Because he failed to follow up on his own observations, a medical professional diagnosed liver cancer, which was very advanced, in a patient later than he should have. The patient had several visits in 2007 when the malignancy was first spotted, and in 2011, following which he underwent several CT scans before receiving the diagnosis. The oncologist wrote that he intended to order another scan in a year, but failed to do so, despite frequent return visits by the patient over the course of the following 3 years. In 2011, the patient underwent a CT scan at another facility while being seen for a different medical condition, at which time, the liver tumor had grown enormously and was then diagnosed as advanced-stage liver cancer. The patient died from liver cancer a year after the diagnosis.

A 50-year-old woman found a golf-ball-sized lump on her torso. She contacted her family doctor, went to see him the next day, and he sent her to a surgeon who removed it that afternoon. Two weeks later, the surgeon called her with her lab test results and told her she had a very rare cancer, namely lymphoma. The oncologist was very discouraging, he sent her for blood work and a CT scan, both of which came back negative for any abnormalities.

However, he insisted that those were symptoms of lymphoma and that she needed to think about chemotherapy. She made an appointment with another oncologist, learned that lymphoma had fewer than 100 cases reported in the previous decade, and was told that even if she did have the disease, it would be better treated with radiation therapy than chemotherapy. After more tests, she was given the confirmation that she actually had no cancer. The corrected diagnosis was inflammation of fat cells.
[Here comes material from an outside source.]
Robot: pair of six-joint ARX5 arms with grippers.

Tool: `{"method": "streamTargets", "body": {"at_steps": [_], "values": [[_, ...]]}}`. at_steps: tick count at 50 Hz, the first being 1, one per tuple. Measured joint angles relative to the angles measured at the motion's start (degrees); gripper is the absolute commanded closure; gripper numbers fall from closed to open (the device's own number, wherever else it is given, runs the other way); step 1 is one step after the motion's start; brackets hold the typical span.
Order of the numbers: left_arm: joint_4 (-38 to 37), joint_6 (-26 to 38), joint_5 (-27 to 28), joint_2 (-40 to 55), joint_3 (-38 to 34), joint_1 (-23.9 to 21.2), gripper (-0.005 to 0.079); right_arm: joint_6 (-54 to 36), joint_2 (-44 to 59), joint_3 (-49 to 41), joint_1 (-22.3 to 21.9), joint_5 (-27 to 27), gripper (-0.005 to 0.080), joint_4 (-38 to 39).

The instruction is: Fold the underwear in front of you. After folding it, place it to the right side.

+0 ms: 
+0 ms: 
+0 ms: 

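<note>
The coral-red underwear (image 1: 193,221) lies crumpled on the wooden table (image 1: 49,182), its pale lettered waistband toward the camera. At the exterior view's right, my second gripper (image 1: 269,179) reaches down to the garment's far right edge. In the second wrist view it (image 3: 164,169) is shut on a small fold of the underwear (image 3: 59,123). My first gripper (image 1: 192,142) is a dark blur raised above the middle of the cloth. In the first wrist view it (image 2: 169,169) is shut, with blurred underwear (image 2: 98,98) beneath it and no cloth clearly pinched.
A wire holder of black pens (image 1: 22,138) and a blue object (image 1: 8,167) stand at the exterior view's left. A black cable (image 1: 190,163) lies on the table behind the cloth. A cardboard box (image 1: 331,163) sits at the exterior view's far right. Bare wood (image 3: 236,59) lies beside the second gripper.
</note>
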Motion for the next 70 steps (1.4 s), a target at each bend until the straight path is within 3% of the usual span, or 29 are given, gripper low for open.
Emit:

A 60-year-old man was experiencing a history of urinary difficulties. To rule out prostate cancer, the urologist performed a biopsy of the prostate gland and submitted the pathology materials to a medical corporation. A pathologist, employed by the medical corporation, examined the prostate tissue and prepared a pathology report denying the presence of cancer cells. Approximately 2 years later, the medical corporation became suspicious of the pathologist’s prostate slide results and had the slides re-read.

It was not until 2 years later that the medical corporation advised the urologist that the prostate tissue biopsied two years earlier had been misread and misdiagnosed by their pathologist. Following this notice, the patient’s prostate was again biopsied. Prostate cancer was confirmed and had progressed during the two-year delay caused by the misdiagnosis. After that, the patient underwent radical excision of his prostate gland, causing a dramatic change in his lifestyle and marriage.